> [Exercise instructions]
Below are entries; count the lines among them that contain the word "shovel", and give only the count.

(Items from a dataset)
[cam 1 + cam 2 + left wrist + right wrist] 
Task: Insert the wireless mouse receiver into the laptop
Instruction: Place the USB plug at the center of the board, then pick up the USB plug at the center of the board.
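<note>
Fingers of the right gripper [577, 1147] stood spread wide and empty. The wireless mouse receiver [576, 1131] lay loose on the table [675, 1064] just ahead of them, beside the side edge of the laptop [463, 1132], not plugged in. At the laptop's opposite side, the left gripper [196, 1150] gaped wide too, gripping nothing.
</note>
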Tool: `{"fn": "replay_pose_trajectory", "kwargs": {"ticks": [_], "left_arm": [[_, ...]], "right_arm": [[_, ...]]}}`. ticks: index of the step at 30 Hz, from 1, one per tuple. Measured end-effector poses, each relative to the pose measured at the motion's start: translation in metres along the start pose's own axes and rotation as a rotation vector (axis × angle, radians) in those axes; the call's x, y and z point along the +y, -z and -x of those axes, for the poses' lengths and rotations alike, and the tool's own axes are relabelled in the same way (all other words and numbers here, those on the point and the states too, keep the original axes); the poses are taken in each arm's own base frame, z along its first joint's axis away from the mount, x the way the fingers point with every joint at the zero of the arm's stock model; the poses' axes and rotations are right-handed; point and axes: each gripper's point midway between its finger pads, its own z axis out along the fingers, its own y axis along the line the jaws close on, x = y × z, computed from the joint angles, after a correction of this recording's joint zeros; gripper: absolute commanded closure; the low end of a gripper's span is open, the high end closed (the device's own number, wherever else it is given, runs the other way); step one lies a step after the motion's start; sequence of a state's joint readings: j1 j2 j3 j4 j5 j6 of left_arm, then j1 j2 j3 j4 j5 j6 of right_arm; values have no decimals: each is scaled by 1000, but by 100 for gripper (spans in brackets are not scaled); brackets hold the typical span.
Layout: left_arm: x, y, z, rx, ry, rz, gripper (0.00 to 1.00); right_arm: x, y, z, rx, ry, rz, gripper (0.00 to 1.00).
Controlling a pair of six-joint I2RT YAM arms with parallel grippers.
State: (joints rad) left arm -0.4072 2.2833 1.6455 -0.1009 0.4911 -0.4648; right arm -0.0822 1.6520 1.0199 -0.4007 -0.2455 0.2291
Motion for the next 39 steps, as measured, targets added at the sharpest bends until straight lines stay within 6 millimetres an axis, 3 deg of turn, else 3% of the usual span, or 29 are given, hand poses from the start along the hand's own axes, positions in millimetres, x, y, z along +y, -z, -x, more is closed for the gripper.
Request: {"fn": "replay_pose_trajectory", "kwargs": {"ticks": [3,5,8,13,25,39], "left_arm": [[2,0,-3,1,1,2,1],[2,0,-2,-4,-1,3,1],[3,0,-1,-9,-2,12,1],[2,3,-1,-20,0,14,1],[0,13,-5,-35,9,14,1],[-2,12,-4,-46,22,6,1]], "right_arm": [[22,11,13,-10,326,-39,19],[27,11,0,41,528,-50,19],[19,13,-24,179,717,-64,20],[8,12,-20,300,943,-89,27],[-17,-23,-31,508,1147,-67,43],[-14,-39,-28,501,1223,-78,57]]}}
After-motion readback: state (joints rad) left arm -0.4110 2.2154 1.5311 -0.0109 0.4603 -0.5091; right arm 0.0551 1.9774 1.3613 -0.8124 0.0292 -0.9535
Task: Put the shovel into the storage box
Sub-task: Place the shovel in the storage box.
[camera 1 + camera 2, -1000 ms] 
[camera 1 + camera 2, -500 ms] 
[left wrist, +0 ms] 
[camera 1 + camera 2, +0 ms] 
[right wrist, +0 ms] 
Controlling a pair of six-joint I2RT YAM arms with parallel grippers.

> [Result of this task]
2